Look back far enough, to the times of, say, Shah Waliullah. This worthy invited the foreign marauder Ahmed Shah Abdali – who brutally ravaged the lands that are now Pakistan, inter alia sacking the city of Lahore and burning it to the ground – in order to quell the Maratha attempt at dominance. This paved the way for conquest of Delhi by the British East India Company. Or consider Syed Ahmed Barelvi, whose mujahideen valiantly fought the then Sikh rulers of Punjab, thereby paving the way for the British annexation of Punjab. Or in more modern times, the founders of Hamas in Palestine, who, not so secretly encouraged by the Israeli Mossad, successfully divided the Palestinian resistance organisations led by Yasser Arafat.
As the poet Auden wrote, in another context:
Accurate scholarship can
Unearth the whole offence...
That has driven a culture mad.
History, I would suggest, seen straight on and without ideological blinkers, has much to show us.
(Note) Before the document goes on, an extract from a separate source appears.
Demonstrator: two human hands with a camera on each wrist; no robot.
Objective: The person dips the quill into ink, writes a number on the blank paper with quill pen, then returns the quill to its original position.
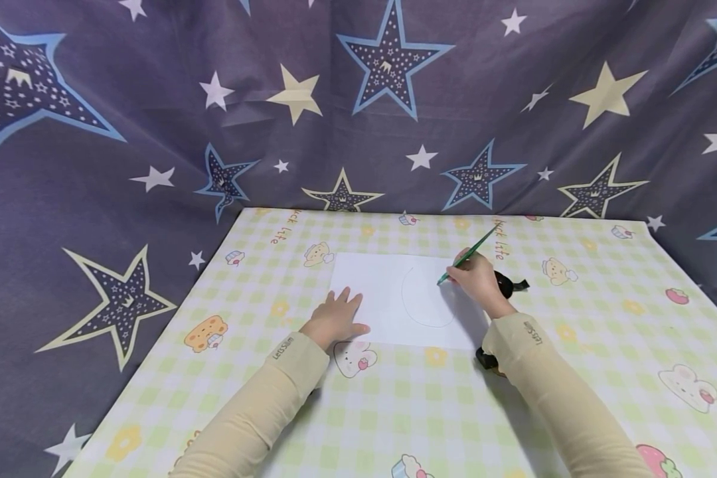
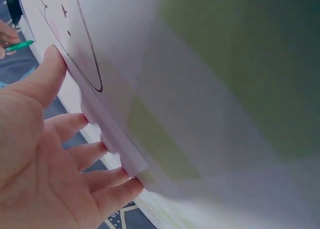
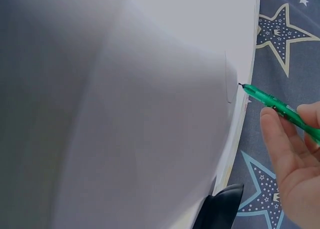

But why look back that far? Let us look back to only the closer horizon of our last seven decades.
Almost immediately after the massive bloodletting and anarchy that consecrated our independence and that of India, a Basic Principles Committee was appointed by the first Constituent Assembly of Pakistan for making recommendations for framing a constitution. On the advice of this Committee, the Constituent Assembly passed the Objectives Resolution in March 1949 defining the aims and objects of the new Constitution (which failed to be framed in the seven-year life of that Constituent Assembly).
Under heavy pressure from religio-political elements (which, unsurprisingly, had actually failed to get elected to the Assemblies), the then Prime Minister Nawabzada Liaquat Ali Khan included certain provisions in that Resolution that would in the years to come provide the loopholes through which extremist ideologies would gain acceptance in the political system of Pakistan.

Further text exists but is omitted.